WhoDunItHolmes
Overview
Environment ID: WhoDunItHolmes Short description: Culprit detection on kjgpta/WhoDunIt, rewarding both correct identification and adherence to the concise Victorian “Holmesian” reasoning style. Tags: mystery, culprit-detection, single-turn, think, holmes
Datasets
Primary dataset(s): kjgpta/WhoDunIt (train/test via Hugging Face Hub)
Source links: datasets.load_dataset("kjgpta/WhoDunIt")
Split sizes: Defaults to full train/test (320 train, 80 test)

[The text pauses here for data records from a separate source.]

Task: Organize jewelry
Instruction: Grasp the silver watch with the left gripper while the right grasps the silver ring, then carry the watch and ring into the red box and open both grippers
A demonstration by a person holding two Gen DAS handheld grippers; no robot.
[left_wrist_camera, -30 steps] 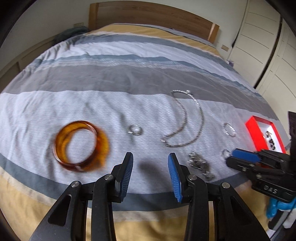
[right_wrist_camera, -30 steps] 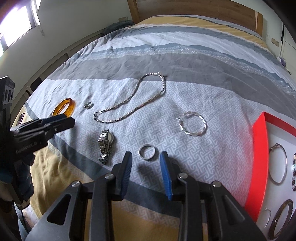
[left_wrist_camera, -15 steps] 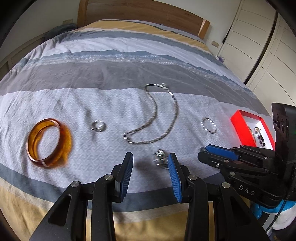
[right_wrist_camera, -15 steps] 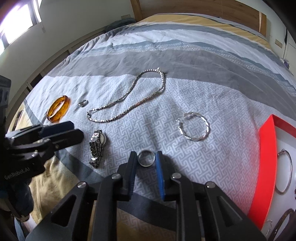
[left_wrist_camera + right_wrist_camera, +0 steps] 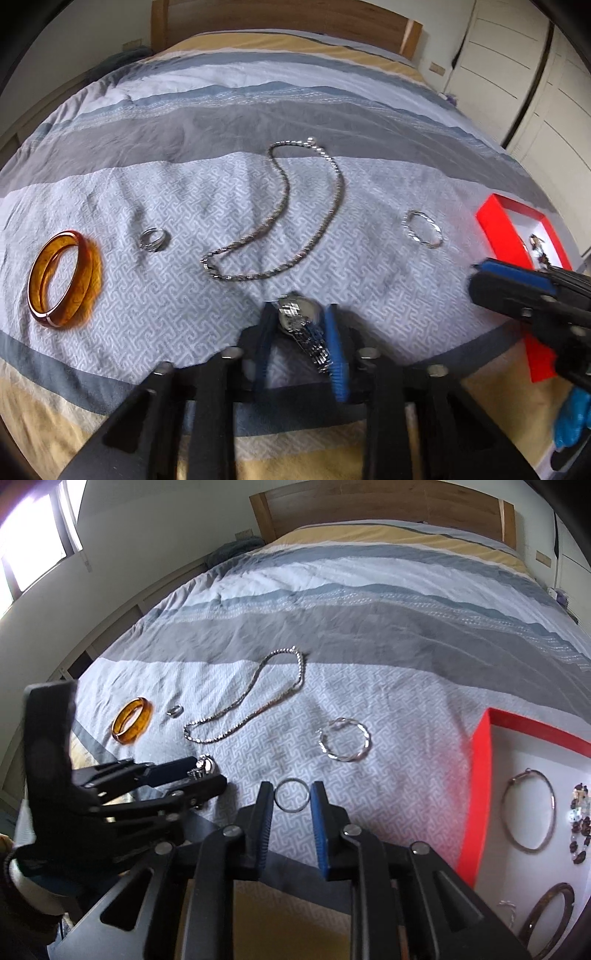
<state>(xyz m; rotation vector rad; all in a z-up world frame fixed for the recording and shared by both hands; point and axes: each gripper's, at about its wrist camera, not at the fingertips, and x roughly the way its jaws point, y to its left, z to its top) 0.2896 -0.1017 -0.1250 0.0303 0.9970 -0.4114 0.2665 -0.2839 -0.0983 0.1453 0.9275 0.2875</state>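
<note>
Slippage is the main risk at this stage: the right gripper (image 5: 291, 799) has its fingers (image 5: 263, 812) closed against the rim of a thin silver ring (image 5: 291, 800) that lies on the bed (image 5: 388, 635), and a narrow round band pinched edge-on could rotate or pop out as it is lifted, likely landing back on the soft patterned cover. The left gripper (image 5: 300, 334) straddles a metal watch (image 5: 301, 328) near the bed's near edge; the band lies against the right finger, but the left-wrist view is blurred, so firm contact on both sides cannot be confirmed. A flexible link band may sag or slide out if only one finger bears on it. The two grippers work close together, so collision between them is a further hazard. Red tray (image 5: 476, 786), at the right, already holds several bangles and a beaded piece; amber bangle (image 5: 64, 273), small ring (image 5: 154, 239), chain necklace (image 5: 295, 218) and twisted hoop (image 5: 422, 229) remain on the bed. Compared with one second earlier, the right fingers have narrowed from a wide gap onto the ring, and the left gripper has travelled rightward from open cover to the watch.
</note>
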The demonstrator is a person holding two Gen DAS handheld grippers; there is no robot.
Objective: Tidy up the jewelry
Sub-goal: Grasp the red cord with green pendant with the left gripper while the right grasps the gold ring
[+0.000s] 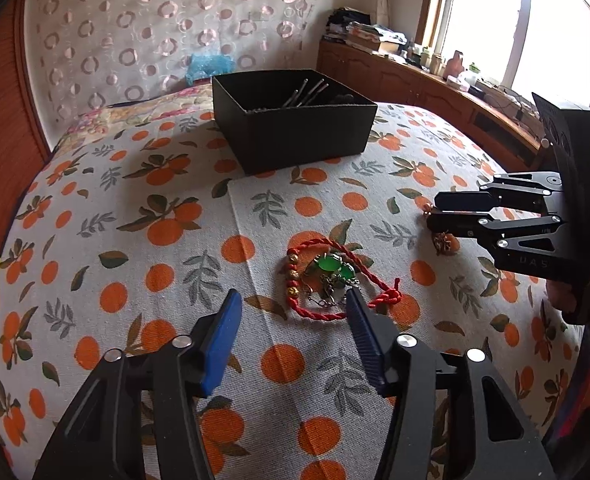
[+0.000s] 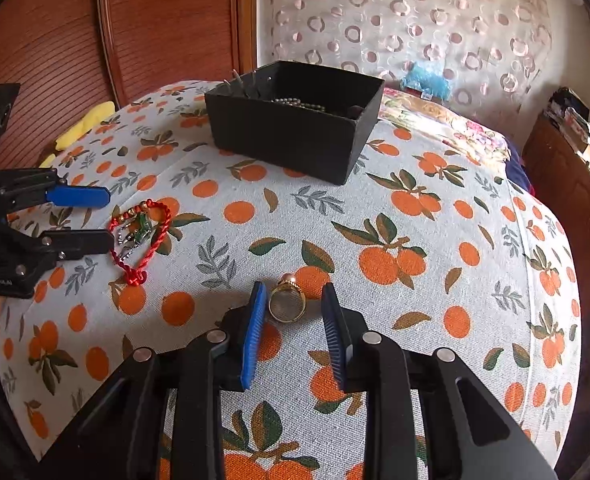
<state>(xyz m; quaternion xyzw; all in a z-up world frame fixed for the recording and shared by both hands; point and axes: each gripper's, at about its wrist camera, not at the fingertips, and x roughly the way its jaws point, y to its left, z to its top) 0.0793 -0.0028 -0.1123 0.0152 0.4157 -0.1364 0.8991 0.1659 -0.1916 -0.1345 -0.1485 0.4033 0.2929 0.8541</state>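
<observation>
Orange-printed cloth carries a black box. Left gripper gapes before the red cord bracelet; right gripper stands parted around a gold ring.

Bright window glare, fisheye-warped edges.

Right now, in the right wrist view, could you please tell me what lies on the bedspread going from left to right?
Left tool → red cord bracelet → gold ring, between the right tool's open fingers.
</observation>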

Fields: text, title, author, length, culprit_ids, and optional metadata
Task
Type: single-turn
Parser: XMLParser(fields=["ponder", "verdict"], answer_field="verdict")
Rubric overview:
- Correctness: strict match between parsed
<verdict>and gold culprit. - Format check: verifies adherence to
<ponder>and<verdict>tags. - Style reward: evaluates “Holmesian” diction vs modern style using a zero-shot classifier (
facebook/bart-large-mnli).
Scoring Weights:
| Metric | Weight | Description |
|---|---|---|
| correct_answer | 2.5 | 1.0 if culprit correctly identified |
| format_reward | 0.4 | XML tag correctness |
| holmes_style_reward | 0.6 | Confidence of Victorian reasoning style |
Quickstart
Run an evaluation with default settings:
uv run vf-eval WhoDunItHolmes
Configure model and sampling:
uv run vf-eval WhoDunItHolmes \
-m deepseek-ai/DeepSeek-V3.1 \
-n 5 -r 1 -t 160 -T 0.2
Environment Arguments
| Arg | Type | Default | Description |
|---|---|---|---|
| num_train_examples | int | -1 | Limit training set size (-1 for all) |
| num_eval_examples | int | -1 | Limit evaluation set size (-1 for all) |
Metrics
| Metric | Meaning |
|---|---|
| correct_answer | 1.0 if predicted <verdict> equals gold culprit |
| format_reward | Adherence to required XML structure <ponder> + <verdict> |
| holmes_style_reward | Reward for “Holmesian” (Victorian detective) linguistic style, based on zero-shot classifier |